> [Exercise brief]:
Where the listing below reaches the line containing "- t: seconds", start writing out lines exactly, and stop once the line containing "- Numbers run" has been written.
- - - -
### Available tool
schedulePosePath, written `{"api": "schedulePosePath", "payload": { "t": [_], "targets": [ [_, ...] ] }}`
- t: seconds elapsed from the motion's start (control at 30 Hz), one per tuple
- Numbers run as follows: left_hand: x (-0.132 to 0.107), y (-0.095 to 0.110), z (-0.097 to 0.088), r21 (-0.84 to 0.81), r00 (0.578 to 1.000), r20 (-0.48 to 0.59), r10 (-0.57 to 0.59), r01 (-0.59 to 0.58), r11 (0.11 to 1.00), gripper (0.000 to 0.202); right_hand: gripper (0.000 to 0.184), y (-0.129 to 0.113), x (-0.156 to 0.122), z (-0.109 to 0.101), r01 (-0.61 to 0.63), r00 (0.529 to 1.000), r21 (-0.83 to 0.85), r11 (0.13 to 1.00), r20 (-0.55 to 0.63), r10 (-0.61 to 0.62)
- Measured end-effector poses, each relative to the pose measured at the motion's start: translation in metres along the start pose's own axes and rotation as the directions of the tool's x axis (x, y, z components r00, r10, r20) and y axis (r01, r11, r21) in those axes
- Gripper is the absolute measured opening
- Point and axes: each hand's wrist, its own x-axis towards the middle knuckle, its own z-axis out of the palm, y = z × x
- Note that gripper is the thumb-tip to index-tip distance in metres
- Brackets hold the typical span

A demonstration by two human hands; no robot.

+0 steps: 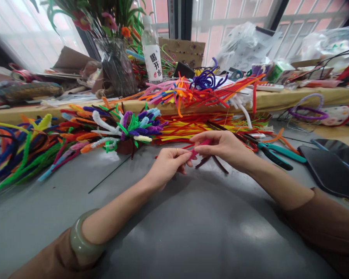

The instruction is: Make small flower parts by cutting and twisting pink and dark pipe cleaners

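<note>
Grey table (177, 232) below pink piece (195, 152), perhaps fuzzy stem; barred windows (235, 27) behind.

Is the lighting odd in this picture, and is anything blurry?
Head view: bright daylight washes out the windows; a pale glare patch lies on the gray table, with soft shadows near the forearms. Head view, left edge: the fuzzy sticks look smeared, while the bottle has a readable label.

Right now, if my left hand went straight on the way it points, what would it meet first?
Most likely your right hand: its fingers lie just ahead of your left hand, with the pink pipe cleaner at the fingertips of both hands. Exact depth is hard to judge from this view.
</note>
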Motion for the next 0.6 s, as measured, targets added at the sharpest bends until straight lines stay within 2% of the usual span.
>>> {"api": "schedulePosePath", "payload": {
  "t": [0.07, 0.13, 0.27, 0.37, 0.47, 0.6],
  "targets": [
    [-0.0001, 0.0002, -0.0001, -0.102, 1.0, -0.008, 0.014, -0.015, 0.995, 0.021, 0.038, 0.001, 0.0, 0.0021, -0.026, 0.999, 0.168, 0.985, -0.018, 0.029],
    [-0.0004, 0.0, -0.0002, -0.179, 1.0, -0.012, 0.026, -0.027, 0.983, 0.02, 0.037, 0.0019, -0.0003, 0.0046, -0.06, 0.998, 0.239, 0.969, 0.003, 0.061],
    [-0.0015, -0.0007, 0.0, -0.251, 1.0, 0.008, 0.029, -0.026, 0.968, 0.02, 0.019, 0.0027, -0.0019, 0.0084, -0.086, 0.996, 0.193, 0.977, 0.021, 0.084],
    [-0.0023, -0.0003, 0.0011, -0.272, 0.999, 0.043, 0.024, -0.012, 0.962, 0.02, 0.02, 0.0038, -0.0027, 0.0089, -0.084, 0.996, 0.162, 0.983, -0.003, 0.085],
    [-0.0025, 0.001, 0.0022, -0.236, 0.998, 0.057, 0.041, -0.027, 0.971, 0.024, 0.024, 0.0045, -0.003, 0.0083, -0.08, 0.996, 0.121, 0.989, -0.018, 0.083],
    [-0.0016, 0.0021, 0.003, -0.047, 0.994, 0.037, 0.101, -0.099, 0.994, 0.023, 0.024, 0.0033, -0.0033, 0.0089, -0.051, 0.997, 0.08, 0.995, -0.062, 0.056]
  ]
}}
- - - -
> [Answer for this exercise]:
- t: seconds elapsed from the motion's start (control at 30 Hz), one per tuple
- Numbers run as follows: left_hand: x (-0.132 to 0.107), y (-0.095 to 0.110), z (-0.097 to 0.088), r21 (-0.84 to 0.81), r00 (0.578 to 1.000), r20 (-0.48 to 0.59), r10 (-0.57 to 0.59), r01 (-0.59 to 0.58), r11 (0.11 to 1.00), gripper (0.000 to 0.202); right_hand: gripper (0.000 to 0.184), y (-0.129 to 0.113), x (-0.156 to 0.122), z (-0.109 to 0.101), r01 (-0.61 to 0.63), r00 (0.529 to 1.000), r21 (-0.83 to 0.85), r11 (0.13 to 1.00), r20 (-0.55 to 0.63), r10 (-0.61 to 0.62)

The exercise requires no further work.